* YOUR TASK *
Please reproduce the entries exactly, skipping each picture.

* RECORDS SHOWN *
== == ==
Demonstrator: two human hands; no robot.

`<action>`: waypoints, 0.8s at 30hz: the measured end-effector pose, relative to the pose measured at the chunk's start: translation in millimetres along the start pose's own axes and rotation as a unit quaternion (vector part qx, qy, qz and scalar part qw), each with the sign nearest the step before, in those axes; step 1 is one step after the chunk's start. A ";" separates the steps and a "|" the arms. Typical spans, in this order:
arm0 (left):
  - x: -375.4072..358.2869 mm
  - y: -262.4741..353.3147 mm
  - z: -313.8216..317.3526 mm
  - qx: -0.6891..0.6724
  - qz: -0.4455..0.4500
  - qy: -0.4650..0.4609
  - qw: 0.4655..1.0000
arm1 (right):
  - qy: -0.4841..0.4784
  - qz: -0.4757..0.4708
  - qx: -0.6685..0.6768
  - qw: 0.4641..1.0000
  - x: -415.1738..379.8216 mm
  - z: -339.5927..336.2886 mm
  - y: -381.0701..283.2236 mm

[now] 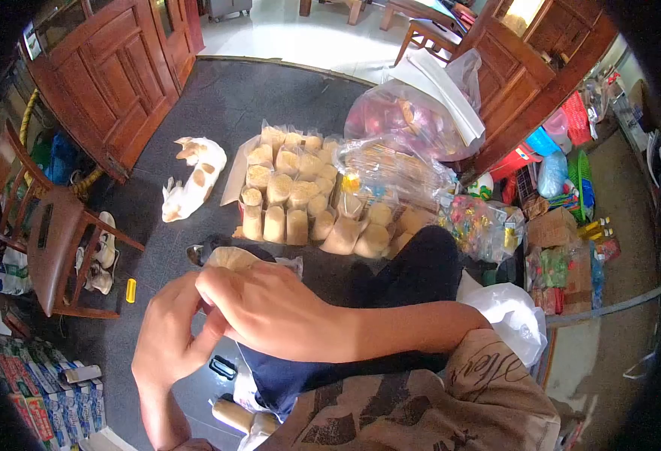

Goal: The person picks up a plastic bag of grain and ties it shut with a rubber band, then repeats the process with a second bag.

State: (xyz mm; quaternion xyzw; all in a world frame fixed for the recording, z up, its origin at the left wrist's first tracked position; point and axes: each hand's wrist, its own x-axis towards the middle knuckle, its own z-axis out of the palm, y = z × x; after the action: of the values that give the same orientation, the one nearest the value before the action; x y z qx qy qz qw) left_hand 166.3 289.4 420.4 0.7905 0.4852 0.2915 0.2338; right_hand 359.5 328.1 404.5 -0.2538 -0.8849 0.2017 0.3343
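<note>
In front of my lap, both hands meet at a clear plastic bag of beige grainy stuff (234, 258). My left hand (166, 325) is closed, thumb and fingers pinched together at the bag's near end. Across it lies my right hand (281, 310), fingers curled at the same spot; the exact grip is hidden behind the knuckles. Beyond them, several similar filled bags (289, 184) stand in rows on the floor. Another filled bag (233, 415) lies beside my leg. A small black object (223, 367) rests near my left wrist.
A white and tan cat (195, 179) lies left of the bags. A wooden chair (63, 233) stands at left, with a yellow object (130, 291) nearby. Large plastic sacks (398, 120) sit behind at right. A white plastic bag (507, 312) is by my right elbow.
</note>
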 end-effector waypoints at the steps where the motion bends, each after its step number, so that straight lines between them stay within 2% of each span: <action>1: 0.8 0.1 -0.3 0.006 0.006 -0.004 1.000 | 0.006 -0.001 0.000 1.000 -0.5 0.0 -0.4; 4: 1.6 -5.0 -3.4 0.019 0.016 -0.029 0.999 | 0.015 -0.001 0.003 1.000 -1.3 0.0 -0.4; 10: 6.1 -3.0 -7.9 -0.059 -0.007 -0.047 0.997 | 0.028 -0.008 0.032 0.999 -1.9 -1.5 3.2; 13: 3.3 -9.5 -5.1 -0.100 -0.046 -0.026 0.994 | 0.019 -0.017 0.013 1.000 -2.5 -0.2 5.7; 15: 0.0 -12.7 2.8 -0.193 -0.091 0.019 0.977 | 0.017 -0.037 -0.016 0.999 -3.7 0.4 7.2; 18: -1.7 -33.2 17.0 -0.293 -0.117 0.090 0.945 | 0.068 -0.073 -0.008 0.995 -3.5 -3.1 7.7; 19: -5.8 -35.0 18.8 -0.320 -0.125 0.120 0.932 | 0.062 -0.055 -0.016 0.996 -4.8 -4.2 8.4; 20: -10.7 -33.6 18.4 -0.308 -0.174 0.127 0.927 | 0.052 -0.039 -0.019 0.998 -6.3 -5.5 9.6; 22: -7.4 -26.4 12.6 -0.326 -0.185 0.116 0.920 | 0.033 -0.007 -0.054 0.998 -5.6 -14.7 8.2; 24: -8.7 -24.1 10.1 -0.344 -0.203 0.104 0.911 | 0.035 0.014 0.010 0.999 -3.0 -16.7 11.6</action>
State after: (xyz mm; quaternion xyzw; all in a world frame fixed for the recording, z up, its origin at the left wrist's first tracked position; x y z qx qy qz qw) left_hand 154.9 290.8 395.4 0.5110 0.5263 0.4673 0.4934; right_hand 376.7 338.7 408.5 -0.2699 -0.8668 0.2064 0.3650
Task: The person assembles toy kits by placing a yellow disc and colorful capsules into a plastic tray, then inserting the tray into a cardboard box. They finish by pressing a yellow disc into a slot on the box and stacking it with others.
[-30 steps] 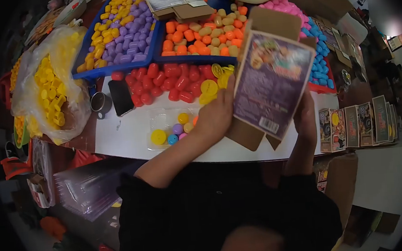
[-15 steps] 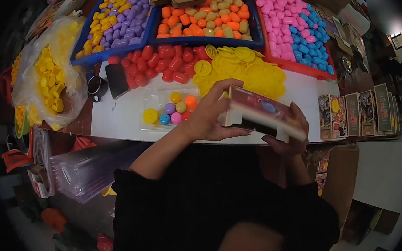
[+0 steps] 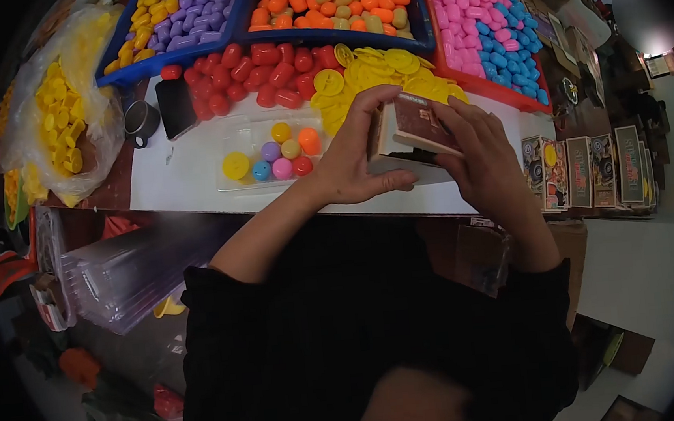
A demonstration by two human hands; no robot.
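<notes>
My left hand (image 3: 353, 160) grips the left side of a small printed cardboard box (image 3: 420, 118), its thumb along the lower edge. My right hand (image 3: 478, 145) lies over the box's right side with its fingers on the printed face. A dark gap shows along the box's near side; what is inside cannot be made out. To the left of my left hand, a clear plastic tray (image 3: 228, 133) holds a yellow disc (image 3: 236, 166) and several small coloured capsules (image 3: 283, 168). Behind the box spreads a pile of yellow discs (image 3: 377, 70).
Red capsules (image 3: 251, 75) lie behind the tray. Blue bins (image 3: 175, 61) and a red bin (image 3: 494, 97) of capsules line the back. A phone (image 3: 176, 107), a cup (image 3: 140, 120) and a bag of yellow parts (image 3: 61, 121) are left. Upright boxes (image 3: 579, 169) stand at right.
My right hand has moved from the box's lower right corner up onto its printed face. The box has turned in my hands, and the whole view has shifted slightly.
</notes>
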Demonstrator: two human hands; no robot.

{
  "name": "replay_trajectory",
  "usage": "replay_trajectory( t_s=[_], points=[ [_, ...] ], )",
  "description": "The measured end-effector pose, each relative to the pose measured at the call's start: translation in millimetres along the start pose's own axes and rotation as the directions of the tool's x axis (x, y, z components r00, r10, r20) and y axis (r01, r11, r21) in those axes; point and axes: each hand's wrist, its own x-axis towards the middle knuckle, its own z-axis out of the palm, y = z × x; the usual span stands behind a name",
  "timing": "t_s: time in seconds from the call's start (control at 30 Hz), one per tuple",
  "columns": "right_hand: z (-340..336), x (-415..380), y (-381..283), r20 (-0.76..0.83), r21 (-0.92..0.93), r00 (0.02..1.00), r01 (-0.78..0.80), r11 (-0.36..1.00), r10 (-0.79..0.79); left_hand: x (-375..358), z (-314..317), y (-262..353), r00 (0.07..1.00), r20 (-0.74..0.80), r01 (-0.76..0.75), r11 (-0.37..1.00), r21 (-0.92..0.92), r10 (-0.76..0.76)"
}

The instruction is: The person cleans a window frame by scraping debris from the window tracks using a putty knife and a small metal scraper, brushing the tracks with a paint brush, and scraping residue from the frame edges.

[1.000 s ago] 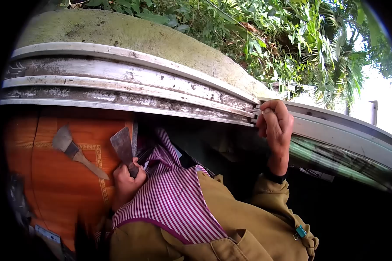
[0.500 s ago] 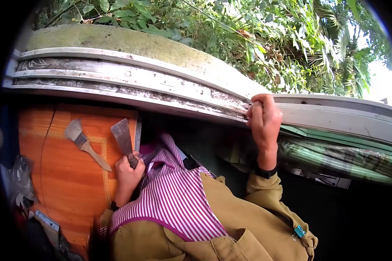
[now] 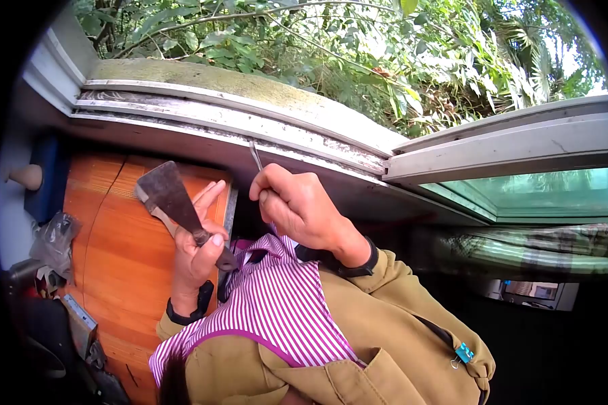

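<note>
My left hand [image 3: 194,260] is closed around the handle of a scraper [image 3: 171,192], thumb on top and some fingers stretched out. The scraper's wide, dark metal blade points up and left over the orange wooden tabletop [image 3: 115,277]. Beneath the blade a flat brush [image 3: 161,217] lies partly hidden, only bits of its bristles and wooden handle showing. My right hand [image 3: 294,206] is curled round a thin metal tool [image 3: 255,155], whose narrow tip sticks up just below the window track [image 3: 230,125]. Dirt and flaking specks mark the track's grooves.
A sliding window frame [image 3: 507,145] with green glass stands at the right. Rolled cloth or curtain [image 3: 534,246] lies below it. Along the left edge are a clear plastic bag [image 3: 55,243] and a small box [image 3: 80,317]. Foliage [image 3: 304,47] grows outside beyond the mossy sill [image 3: 203,74].
My right hand has come away from the track at the right and moved left, near my left hand. My left hand has raised the scraper over the brush. The view has shifted.
</note>
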Motion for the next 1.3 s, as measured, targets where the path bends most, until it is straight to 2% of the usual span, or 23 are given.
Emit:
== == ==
* FINAL ANSWER *
Demonstrator: two human hands; no robot.

`<action>`: waypoints, 0.8s at 30hz: the measured end-effector pose, relative to the pose measured at the chunk's start: translation in millimetres along the start pose's own axes and rotation as a unit quaternion (vector part qx, qy, qz and scalar part qw), each with the sign nearest the step before, in those axes; step 1 is one step after the chunk's start. A ";" separates the steps and a "|" the arms. Typical spans, in this order:
arm0 (left):
  - x: -375.4072..358.2869 mm
  - y: -262.4741..353.3147 mm
  - z: -313.8216..317.3526 mm
  - qx: -0.6891..0.6724
  - qz: -0.4455..0.4500
  - qy: -0.4650..0.4609
  - qw: 0.4655..1.0000
arm1 (right):
  - qy: -0.4841..0.4784
  - qz: -0.4757..0.4708
  - qx: -0.6685..0.6768
  - qw: 0.4641..1.0000
  - x: -415.1738..379.8216 mm
  - z: -339.5927..336.2886 mm
  - y: -381.0701..283.2236 mm

[now] 

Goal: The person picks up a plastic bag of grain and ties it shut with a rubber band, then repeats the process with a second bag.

State: (xyz mm; quaternion xyzw; all in a world frame fixed for the recording, z up, its origin at the left wrist's first tracked position; point and axes: each hand's wrist, its own x-axis towards the middle knuckle, its own z-axis out of the palm, y = z × x; after the action: of the values that give the same orientation, the one nearest the value before the action; x y z qx qy qz qw) left_hand 166.3 289.4 420.4 0.7905 0.4852 0.2915 0.2338; right_hand 359.5 328.1 404.5 -0.2538 -0.8849 0.2017 0.3343
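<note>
In front of my lap, both hands meet at a clear plastic bag of beige grainy stuff (234, 258). My left hand (166, 325) is closed, thumb and fingers pinched together at the bag's near end. Across it lies my right hand (281, 310), fingers curled at the same spot; the exact grip is hidden behind the knuckles. Beyond them, several similar filled bags (289, 184) stand in rows on the floor. Another filled bag (233, 415) lies beside my leg. A small black object (223, 367) rests near my left wrist.
A white and tan cat (195, 179) lies left of the bags. A wooden chair (63, 233) stands at left, with a yellow object (130, 291) nearby. Large plastic sacks (398, 120) sit behind at right. A white plastic bag (507, 312) is by my right elbow.
</note>
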 end-effector waypoints at the steps where the motion bends, each after its step number, so that straight lines between them stay within 2% of each span: <action>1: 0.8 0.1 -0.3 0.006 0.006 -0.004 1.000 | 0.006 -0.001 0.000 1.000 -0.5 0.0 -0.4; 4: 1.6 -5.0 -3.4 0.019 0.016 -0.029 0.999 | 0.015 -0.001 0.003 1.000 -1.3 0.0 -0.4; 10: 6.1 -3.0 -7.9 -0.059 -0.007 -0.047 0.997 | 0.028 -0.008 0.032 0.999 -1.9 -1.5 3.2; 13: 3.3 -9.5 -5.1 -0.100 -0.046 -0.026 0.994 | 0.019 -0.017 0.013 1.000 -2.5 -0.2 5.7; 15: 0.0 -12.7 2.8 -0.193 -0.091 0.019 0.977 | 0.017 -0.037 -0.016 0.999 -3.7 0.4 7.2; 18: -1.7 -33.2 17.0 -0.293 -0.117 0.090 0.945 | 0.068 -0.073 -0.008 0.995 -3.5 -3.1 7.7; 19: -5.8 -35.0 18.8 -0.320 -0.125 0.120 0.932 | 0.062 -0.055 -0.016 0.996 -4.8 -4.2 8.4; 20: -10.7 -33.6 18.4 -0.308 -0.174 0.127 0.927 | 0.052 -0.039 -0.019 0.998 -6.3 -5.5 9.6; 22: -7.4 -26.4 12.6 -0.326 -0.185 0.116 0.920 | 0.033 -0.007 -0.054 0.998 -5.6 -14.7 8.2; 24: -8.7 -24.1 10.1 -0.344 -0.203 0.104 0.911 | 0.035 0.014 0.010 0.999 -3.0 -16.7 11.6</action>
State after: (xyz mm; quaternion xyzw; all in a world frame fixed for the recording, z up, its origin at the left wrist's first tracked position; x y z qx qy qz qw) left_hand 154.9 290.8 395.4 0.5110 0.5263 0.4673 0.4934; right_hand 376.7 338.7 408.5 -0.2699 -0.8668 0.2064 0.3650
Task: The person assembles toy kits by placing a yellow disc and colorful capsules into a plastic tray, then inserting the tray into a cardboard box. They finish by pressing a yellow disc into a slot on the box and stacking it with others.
[-30 steps] 
[-15 steps] 
[+0 steps] 
A demonstration by two human hands; no robot.
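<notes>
My left hand (image 3: 353, 160) grips the left side of a small printed cardboard box (image 3: 420, 118), its thumb along the lower edge. My right hand (image 3: 478, 145) lies over the box's right side with its fingers on the printed face. A dark gap shows along the box's near side; what is inside cannot be made out. To the left of my left hand, a clear plastic tray (image 3: 228, 133) holds a yellow disc (image 3: 236, 166) and several small coloured capsules (image 3: 283, 168). Behind the box spreads a pile of yellow discs (image 3: 377, 70).
Red capsules (image 3: 251, 75) lie behind the tray. Blue bins (image 3: 175, 61) and a red bin (image 3: 494, 97) of capsules line the back. A phone (image 3: 176, 107), a cup (image 3: 140, 120) and a bag of yellow parts (image 3: 61, 121) are left. Upright boxes (image 3: 579, 169) stand at right.
My right hand has moved from the box's lower right corner up onto its printed face. The box has turned in my hands, and the whole view has shifted slightly.
</notes>
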Demonstrator: two human hands; no robot.

{
  "name": "replay_trajectory",
  "usage": "replay_trajectory( t_s=[_], points=[ [_, ...] ], )",
  "description": "The measured end-effector pose, each relative to the pose measured at the call's start: translation in millimetres along the start pose's own axes and rotation as the directions of the tool's x axis (x, y, z components r00, r10, r20) and y axis (r01, r11, r21) in those axes; point and axes: each hand's wrist, its own x-axis towards the middle knuckle, its own z-axis out of the palm, y = z × x; the usual span stands behind a name",
  "timing": "t_s: time in seconds from the call's start (control at 30 Hz), one per tuple",
  "columns": "right_hand: z (-340..336), x (-415..380), y (-381..283), r20 (-0.76..0.83), r21 (-0.92..0.93), r00 (0.02..1.00), r01 (-0.78..0.80), r11 (-0.36..1.00), r10 (-0.79..0.79); left_hand: x (-375..358), z (-314..317), y (-262..353), r00 (0.07..1.00), r20 (-0.74..0.80), r01 (-0.76..0.75), r11 (-0.37..1.00), r21 (-0.92..0.92), r10 (-0.76..0.76)"
}

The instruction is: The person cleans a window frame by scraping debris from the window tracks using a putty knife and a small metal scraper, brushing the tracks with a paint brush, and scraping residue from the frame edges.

[1.000 s ago] 
[0.500 s ago] 
[now] 

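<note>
My left hand [image 3: 194,260] is closed around the handle of a scraper [image 3: 171,192], thumb on top and some fingers stretched out. The scraper's wide, dark metal blade points up and left over the orange wooden tabletop [image 3: 115,277]. Beneath the blade a flat brush [image 3: 161,217] lies partly hidden, only bits of its bristles and wooden handle showing. My right hand [image 3: 294,206] is curled round a thin metal tool [image 3: 255,155], whose narrow tip sticks up just below the window track [image 3: 230,125]. Dirt and flaking specks mark the track's grooves.
A sliding window frame [image 3: 507,145] with green glass stands at the right. Rolled cloth or curtain [image 3: 534,246] lies below it. Along the left edge are a clear plastic bag [image 3: 55,243] and a small box [image 3: 80,317]. Foliage [image 3: 304,47] grows outside beyond the mossy sill [image 3: 203,74].
My right hand has come away from the track at the right and moved left, near my left hand. My left hand has raised the scraper over the brush. The view has shifted.
</note>
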Motion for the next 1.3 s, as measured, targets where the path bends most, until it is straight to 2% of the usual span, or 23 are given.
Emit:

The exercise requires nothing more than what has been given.